The Court then considered the jurisprudence relied upon by the Appellants to argue that the costs of a commercial arbitration must be granted on a partial indemnity scale except where the losing party’s conduct was reprehensible, scandalous or outrageous. The Court found each of the cases relied upon could be distinguished and did not stand for such a principle.

The Court concluded that the Arbitrator did not make an error in principle and was not plainly wrong when awarding Wagema its full legal expenses as costs of the arbitration. 

Third, the Court also dismissed the Appellants’ arguments that the quantum awarded was too high or that the costs of the law firm should not have been awarded. The Court emphasized that the decision-maker at first instance is in the best position to determine what costs are appropriate and reasonable in the circumstances.

Contributor’s Notes:

This decision provides clarity to the principles that will apply and govern the awarding of costs in arbitrations pursuant to the Arbitration Act, particularly given the lack of certainty that was previously introduced by Electek Power Services Inc. v. Greenfield Energy Centre Limited Partnership, 2022 ONSC 2437, in respect of whether the concept of a scale of costs applied in arbitrations (see the prior Case Note on this decision: Ontario – Costs in both arbitration and court guided by same principles – #630).

First, the Court clarified that pursuant to Section 45 of the Arbitration Act, leave to appeal a costs award is not required. This clarification was required because, as the Court noted, there are two lines of conflicting authority on this issue of whether leave is required. It may be that Ontario Court of Appeal authority is needed to truly resolve the conflicting authorities by the Ontario Superior Court of Justice on this issue, but this case has attempted to provide better clarity going forward.

Second, the Court has also set out clear, supportable principles that govern costs awards under the Arbitration Act, namely that these are not proceedings pursuant to the Rules of Civil Procedure and the same concepts of scale of costs do not automatically apply. In other words, the default principle applicable under the Rules that partial indemnity costs applies, and full indemnity is not to be awarded absent undue conduct, is not what governs in an arbitration under the Arbitration Act. The Court explained why the Electek decision did not stand for a different proposition, although it recognized that there was “vagueness and uncertainty in the authorities” and the absence of a clear rule on this issue. What we have now is guidance by the Court that arbitrators are to award reasonable legal fees in an arbitration, which is a discretionary assessment to be made judicially but without the presumption of any applicable scale of costs.

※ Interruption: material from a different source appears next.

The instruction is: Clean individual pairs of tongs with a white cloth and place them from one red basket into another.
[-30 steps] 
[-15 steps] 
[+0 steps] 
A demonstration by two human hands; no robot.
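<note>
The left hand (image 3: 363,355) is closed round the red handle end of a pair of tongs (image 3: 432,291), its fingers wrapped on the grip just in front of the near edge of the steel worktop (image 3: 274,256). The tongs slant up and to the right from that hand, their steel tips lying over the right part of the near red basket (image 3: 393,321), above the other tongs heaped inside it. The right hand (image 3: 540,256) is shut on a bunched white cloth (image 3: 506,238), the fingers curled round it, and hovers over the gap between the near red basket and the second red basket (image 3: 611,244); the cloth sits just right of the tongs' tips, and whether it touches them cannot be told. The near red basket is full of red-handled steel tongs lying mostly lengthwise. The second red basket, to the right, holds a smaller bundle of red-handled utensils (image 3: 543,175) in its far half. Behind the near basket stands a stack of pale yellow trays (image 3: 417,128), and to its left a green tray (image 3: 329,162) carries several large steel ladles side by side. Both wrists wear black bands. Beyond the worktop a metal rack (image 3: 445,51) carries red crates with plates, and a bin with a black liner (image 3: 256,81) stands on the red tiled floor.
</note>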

This decision helps to provide some clarity to arbitration practitioners on what principles apply when seeking costs in an arbitration under the Arbitration Act. However, given the confidential nature of arbitrations, there is not a lot of transparency about what scale of costs is most typically ordered or what should be expected by parties as a rate of recovery in their arbitrations. Because of this lack of transparency, the Young Arbitration Practitioners (YCAP) and Secretariat Advisors undertook a survey to collect and share data from a broad range of arbitrations seated in Canada to provide more information on this issue. A copy of the Costs Survey can be found here. One of the conclusions reached was that claimants (on average) recover around three-quarters of claimed costs when the main claim succeeded in full whereas respondents who successfully defended claims in full recover just over half of their claimed costs on average. Overall, however, where there is a clear ‘winner’ and a costs award is made, the successful party tends to recover around 80% of its claimed costs on average. This is much higher than the partial indemnity rate typically seen in civil litigation, which is typically around 60% of legal fees.